I thought The Root Worker by Rainelle Burton was a great debut novel!  Burton's style of writing is vivid!  I felt great pain for Ellen, an 11-year-old African-American girl, as I read about her abuse and long-suffering in a totally dysfunctional environment. It was extremely sad to see that most of the physical, verbal, and mental abuse came from her immediate family, including her mother.  The mothers reliance on the root workers remedies to solve her marital problems, insecurities, and overall unhappiness exacerbates Ellens misery because the root worker tends to involve Ellen as either the cause of the ills or part of the cure.  At the urging of the Root Worker, Ellen is subjected to illogical arguments that test her Christian faith, more sexual abuse, and ingestion of ungodly concoctions.
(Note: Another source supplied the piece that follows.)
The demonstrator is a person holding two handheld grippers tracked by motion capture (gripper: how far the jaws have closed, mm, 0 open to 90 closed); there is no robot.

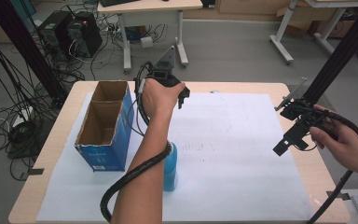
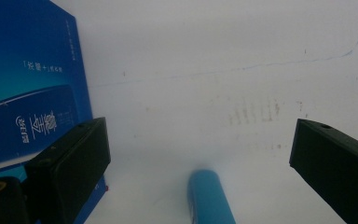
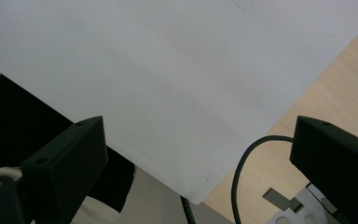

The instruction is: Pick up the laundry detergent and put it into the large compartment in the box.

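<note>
The box [image 1: 106,154] is deep blue outside with white printed characters and a lighter blue band on its side; its open inside is plain brown cardboard. The cylinder [image 1: 170,168] beside it is light blue, unpatterned. The paper sheet [image 1: 242,158] is white, marked with a thin blue pen line and faint brownish smudges. The table [image 1: 303,93] is pale wood-toned. Both grippers' jaws are matte black.

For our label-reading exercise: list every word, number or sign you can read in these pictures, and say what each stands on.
Blue cardboard box: white Chinese characters and fine vertical print on its side, too blurred to read with certainty.
White paper sheet: faint smudged marks and a thin pen line, no readable text.
Light blue cylindrical bottle: no label visible.
</note>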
Ellen's search for solace forces her into an alternate reality---I suppose this can be viewed as a mode of self-defense.  Outsiders view her as peculiar and ostracize her even more.  Most of the adults in the world tend to turn a blind eye to the outward physical abuse of this impoverished black child.  Because she has no friends, she invents Clarissa whom she confides her deepest thoughts.   Luckily, she is befriended and rescued by a neighbor and things look up.

The novel is told through the eyes of Ellen and I found it a little hard to follow at times, especially when defining relationships of some of the key characters and their backgrounds.  There was lack of closure with some characters and I was left wanting to know more about their fate.  Overall, it was an enjoyable read.